What is required:
What is needed is an exact copy of every entry.

Working data:

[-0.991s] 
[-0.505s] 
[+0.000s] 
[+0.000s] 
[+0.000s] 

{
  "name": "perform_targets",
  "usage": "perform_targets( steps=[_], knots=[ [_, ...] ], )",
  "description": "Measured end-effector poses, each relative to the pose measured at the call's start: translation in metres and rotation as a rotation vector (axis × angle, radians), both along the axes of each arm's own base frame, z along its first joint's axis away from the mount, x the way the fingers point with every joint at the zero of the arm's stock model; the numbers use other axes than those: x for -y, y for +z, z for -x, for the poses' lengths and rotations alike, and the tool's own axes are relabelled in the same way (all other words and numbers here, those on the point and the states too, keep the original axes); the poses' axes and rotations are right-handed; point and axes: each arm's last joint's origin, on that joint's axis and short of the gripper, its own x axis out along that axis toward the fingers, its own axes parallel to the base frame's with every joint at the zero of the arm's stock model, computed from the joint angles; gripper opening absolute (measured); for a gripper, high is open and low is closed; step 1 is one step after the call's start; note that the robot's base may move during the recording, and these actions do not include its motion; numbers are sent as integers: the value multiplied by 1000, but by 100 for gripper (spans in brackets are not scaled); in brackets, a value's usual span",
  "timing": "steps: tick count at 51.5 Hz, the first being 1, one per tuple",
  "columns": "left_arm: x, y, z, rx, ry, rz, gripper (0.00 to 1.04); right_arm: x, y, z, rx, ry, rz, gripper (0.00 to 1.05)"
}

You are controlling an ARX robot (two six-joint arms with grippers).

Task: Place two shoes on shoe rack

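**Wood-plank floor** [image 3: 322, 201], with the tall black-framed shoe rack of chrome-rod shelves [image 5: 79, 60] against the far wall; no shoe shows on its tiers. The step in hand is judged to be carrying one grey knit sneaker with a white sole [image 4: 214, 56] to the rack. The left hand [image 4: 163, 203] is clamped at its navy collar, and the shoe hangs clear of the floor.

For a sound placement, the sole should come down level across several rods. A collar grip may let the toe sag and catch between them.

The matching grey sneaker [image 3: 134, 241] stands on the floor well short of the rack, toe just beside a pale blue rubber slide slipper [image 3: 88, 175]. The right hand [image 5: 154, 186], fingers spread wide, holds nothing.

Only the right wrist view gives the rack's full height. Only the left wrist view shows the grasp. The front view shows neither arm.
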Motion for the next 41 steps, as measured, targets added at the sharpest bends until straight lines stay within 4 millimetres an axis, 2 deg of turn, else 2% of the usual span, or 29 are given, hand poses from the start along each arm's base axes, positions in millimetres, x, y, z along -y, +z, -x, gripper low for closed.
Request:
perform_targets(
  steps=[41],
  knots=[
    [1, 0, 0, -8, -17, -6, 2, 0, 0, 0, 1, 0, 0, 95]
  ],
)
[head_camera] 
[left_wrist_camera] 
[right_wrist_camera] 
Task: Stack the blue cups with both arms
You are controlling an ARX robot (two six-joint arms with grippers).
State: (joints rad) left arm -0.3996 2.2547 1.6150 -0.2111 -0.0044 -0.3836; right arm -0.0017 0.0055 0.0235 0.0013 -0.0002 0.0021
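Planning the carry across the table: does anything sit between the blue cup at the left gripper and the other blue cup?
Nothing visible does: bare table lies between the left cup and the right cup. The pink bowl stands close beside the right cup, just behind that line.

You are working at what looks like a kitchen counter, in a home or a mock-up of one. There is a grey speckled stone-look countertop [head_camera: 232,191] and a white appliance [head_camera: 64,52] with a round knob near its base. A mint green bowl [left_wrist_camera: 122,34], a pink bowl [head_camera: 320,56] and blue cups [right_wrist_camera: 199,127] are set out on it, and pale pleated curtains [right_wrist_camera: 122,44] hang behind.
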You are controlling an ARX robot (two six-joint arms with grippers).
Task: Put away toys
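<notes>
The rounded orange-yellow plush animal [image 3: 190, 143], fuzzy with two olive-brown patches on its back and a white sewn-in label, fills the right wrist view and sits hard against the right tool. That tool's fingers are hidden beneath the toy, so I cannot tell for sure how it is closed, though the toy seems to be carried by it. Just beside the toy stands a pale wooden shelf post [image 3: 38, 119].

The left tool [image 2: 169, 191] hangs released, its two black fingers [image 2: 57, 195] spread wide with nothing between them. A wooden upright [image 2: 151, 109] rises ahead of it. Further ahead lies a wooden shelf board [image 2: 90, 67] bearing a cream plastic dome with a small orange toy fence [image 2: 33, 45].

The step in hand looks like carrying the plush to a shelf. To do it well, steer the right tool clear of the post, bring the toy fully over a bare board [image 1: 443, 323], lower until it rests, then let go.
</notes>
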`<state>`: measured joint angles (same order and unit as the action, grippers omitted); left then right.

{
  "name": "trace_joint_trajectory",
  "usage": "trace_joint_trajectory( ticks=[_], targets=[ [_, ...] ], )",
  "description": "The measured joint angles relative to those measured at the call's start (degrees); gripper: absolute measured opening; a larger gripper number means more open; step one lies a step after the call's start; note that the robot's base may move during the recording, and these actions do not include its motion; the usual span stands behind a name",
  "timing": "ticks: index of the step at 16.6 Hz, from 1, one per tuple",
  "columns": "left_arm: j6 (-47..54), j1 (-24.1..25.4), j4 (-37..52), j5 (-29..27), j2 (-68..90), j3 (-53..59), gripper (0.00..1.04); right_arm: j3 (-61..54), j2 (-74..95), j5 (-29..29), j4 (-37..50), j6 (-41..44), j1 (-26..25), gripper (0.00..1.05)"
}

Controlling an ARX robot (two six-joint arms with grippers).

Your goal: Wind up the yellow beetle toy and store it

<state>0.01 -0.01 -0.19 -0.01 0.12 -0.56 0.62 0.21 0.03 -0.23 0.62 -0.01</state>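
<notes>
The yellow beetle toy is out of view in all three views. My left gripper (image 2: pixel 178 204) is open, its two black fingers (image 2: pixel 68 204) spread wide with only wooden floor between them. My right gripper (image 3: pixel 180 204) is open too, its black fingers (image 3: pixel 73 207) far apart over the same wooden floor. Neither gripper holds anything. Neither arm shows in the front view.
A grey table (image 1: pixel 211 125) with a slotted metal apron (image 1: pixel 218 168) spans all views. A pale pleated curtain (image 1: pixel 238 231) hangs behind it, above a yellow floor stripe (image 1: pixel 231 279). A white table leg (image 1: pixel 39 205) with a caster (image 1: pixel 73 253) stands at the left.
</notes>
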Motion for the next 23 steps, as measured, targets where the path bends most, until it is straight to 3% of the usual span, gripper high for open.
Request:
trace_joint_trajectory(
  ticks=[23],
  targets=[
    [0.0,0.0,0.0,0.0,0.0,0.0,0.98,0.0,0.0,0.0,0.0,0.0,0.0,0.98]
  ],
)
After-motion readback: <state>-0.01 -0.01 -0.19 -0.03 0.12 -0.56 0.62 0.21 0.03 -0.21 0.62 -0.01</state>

Answer space:
[-0.991s] 
[-0.505s] 
[+0.000s] 
[+0.000s] 
[+0.000s] 

{
  "name": "perform_targets",
  "usage": "perform_targets( steps=[_], knots=[ [_, ...] ], )",
  "description": "Measured end-effector poses, each relative to the pose measured at the call's start: translation in metres and rotation as a rotation vector (axis × angle, radians), both along the axes of each arm's own base frame, z along its first joint's axis away from the mount, x the way the fingers point with every joint at the zero of the arm's stock model; the numbers use other axes than those: x for -y, y for +z, z for -x, for the poses' lengths and rotations alike, and the tool's own axes are relabelled in the same way (all other words and numbers here, those on the point and the states too, keep the original axes); the poses' axes and rotations are right-handed; point and axes: each arm's last joint's origin, on that joint's axis and short of the gripper, its own x axis out along that axis toward the fingers, its own axes parallel to the base frame's with every joint at the zero of the arm's stock model, computed from the joint angles; gripper opening absolute (measured); for a gripper, high is open and low is closed; step 1 is one step after the call's start; note that the robot's base may move during the recording, and these actions do not include its motion; numbers are sent as integers: the value multiplied by 1000, but by 100 for gripper (spans in brackets are not scaled); in brackets, a value's usual span",
  "timing": "steps: tick count at 51.5 Hz, the first being 1, one per tuple",
  "columns": "left_arm: x, y, z, rx, ry, rz, gripper (0.00 to 1.04); right_arm: x, y, z, rx, ry, rz, gripper (0.00 to 1.05)"
}

You are controlling an ARX robot (two six-joint arms with grippers).

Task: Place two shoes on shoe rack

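**Wood-plank floor** [image 3: 322, 201], with the tall black-framed shoe rack of chrome-rod shelves [image 5: 79, 60] against the far wall; no shoe shows on its tiers. The step in hand is judged to be carrying one grey knit sneaker with a white sole [image 4: 214, 56] to the rack. The left hand [image 4: 163, 203] is clamped at its navy collar, and the shoe hangs clear of the floor.

For a sound placement, the sole should come down level across several rods. A collar grip may let the toe sag and catch between them.

The matching grey sneaker [image 3: 134, 241] stands on the floor well short of the rack, toe just beside a pale blue rubber slide slipper [image 3: 88, 175]. The right hand [image 5: 154, 186], fingers spread wide, holds nothing.

Only the right wrist view gives the rack's full height. Only the left wrist view shows the grasp. The front view shows neither arm.
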Motion for the next 41 steps, as measured, targets added at the sharpest bends until straight lines stay within 4 millimetres an axis, 2 deg of turn, else 2% of the usual span, or 29 are given, hand poses from the start along each arm's base axes, positions in millimetres, x, y, z along -y, +z, -x, gripper low for closed.
Request:
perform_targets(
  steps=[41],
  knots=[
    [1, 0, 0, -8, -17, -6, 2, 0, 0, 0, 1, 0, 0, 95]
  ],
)
[head_camera] 
[left_wrist_camera] 
[right_wrist_camera] 
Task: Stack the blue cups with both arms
You are controlling an ARX robot (two six-joint arms with grippers).
State: (joints rad) left arm -0.3996 2.2547 1.6150 -0.2111 -0.0044 -0.3836; right arm -0.0017 0.0055 0.0235 0.0013 -0.0002 0.0021
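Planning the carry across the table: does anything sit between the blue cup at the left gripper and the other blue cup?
Nothing visible does: bare table lies between the left cup and the right cup. The pink bowl stands close beside the right cup, just behind that line.

You are working at what looks like a kitchen counter, in a home or a mock-up of one. There is a grey speckled stone-look countertop [head_camera: 232,191] and a white appliance [head_camera: 64,52] with a round knob near its base. A mint green bowl [left_wrist_camera: 122,34], a pink bowl [head_camera: 320,56] and blue cups [right_wrist_camera: 199,127] are set out on it, and pale pleated curtains [right_wrist_camera: 122,44] hang behind.
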You are controlling an ARX robot (two six-joint arms with grippers).
Task: Put away toys
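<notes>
The rounded orange-yellow plush animal [image 3: 190, 143], fuzzy with two olive-brown patches on its back and a white sewn-in label, fills the right wrist view and sits hard against the right tool. That tool's fingers are hidden beneath the toy, so I cannot tell for sure how it is closed, though the toy seems to be carried by it. Just beside the toy stands a pale wooden shelf post [image 3: 38, 119].

The left tool [image 2: 169, 191] hangs released, its two black fingers [image 2: 57, 195] spread wide with nothing between them. A wooden upright [image 2: 151, 109] rises ahead of it. Further ahead lies a wooden shelf board [image 2: 90, 67] bearing a cream plastic dome with a small orange toy fence [image 2: 33, 45].

The step in hand looks like carrying the plush to a shelf. To do it well, steer the right tool clear of the post, bring the toy fully over a bare board [image 1: 443, 323], lower until it rests, then let go.
</notes>
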`<state>`: measured joint angles (same order and unit as the action, grippers omitted); left then right.

{
  "name": "trace_joint_trajectory",
  "usage": "trace_joint_trajectory( ticks=[_], targets=[ [_, ...] ], )",
  "description": "The measured joint angles relative to those measured at the call's start (degrees); gripper: absolute measured opening; a larger gripper number means more open; step one lies a step after the call's start; note that the robot's base may move during the recording, and these actions do not include its motion; the usual span stands behind a name",
  "timing": "ticks: index of the step at 16.6 Hz, from 1, one per tuple",
  "columns": "left_arm: j6 (-47..54), j1 (-24.1..25.4), j4 (-37..52), j5 (-29..27), j2 (-68..90), j3 (-53..59), gripper (0.00..1.04); right_arm: j3 (-61..54), j2 (-74..95), j5 (-29..29), j4 (-37..50), j6 (-41..44), j1 (-26..25), gripper (0.00..1.05)"
}

Controlling an ARX robot (two six-joint arms with grippers).

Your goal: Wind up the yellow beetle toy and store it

<state>0.01 -0.01 -0.19 -0.01 0.12 -0.56 0.62 0.21 0.03 -0.23 0.62 -0.01</state>
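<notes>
The yellow beetle toy is out of view in all three views. My left gripper (image 2: pixel 178 204) is open, its two black fingers (image 2: pixel 68 204) spread wide with only wooden floor between them. My right gripper (image 3: pixel 180 204) is open too, its black fingers (image 3: pixel 73 207) far apart over the same wooden floor. Neither gripper holds anything. Neither arm shows in the front view.
A grey table (image 1: pixel 211 125) with a slotted metal apron (image 1: pixel 218 168) spans all views. A pale pleated curtain (image 1: pixel 238 231) hangs behind it, above a yellow floor stripe (image 1: pixel 231 279). A white table leg (image 1: pixel 39 205) with a caster (image 1: pixel 73 253) stands at the left.
</notes>
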Motion for the next 23 steps, as measured, targets where the path bends most, until it is straight to 3% of the usual span, gripper high for open.
Request:
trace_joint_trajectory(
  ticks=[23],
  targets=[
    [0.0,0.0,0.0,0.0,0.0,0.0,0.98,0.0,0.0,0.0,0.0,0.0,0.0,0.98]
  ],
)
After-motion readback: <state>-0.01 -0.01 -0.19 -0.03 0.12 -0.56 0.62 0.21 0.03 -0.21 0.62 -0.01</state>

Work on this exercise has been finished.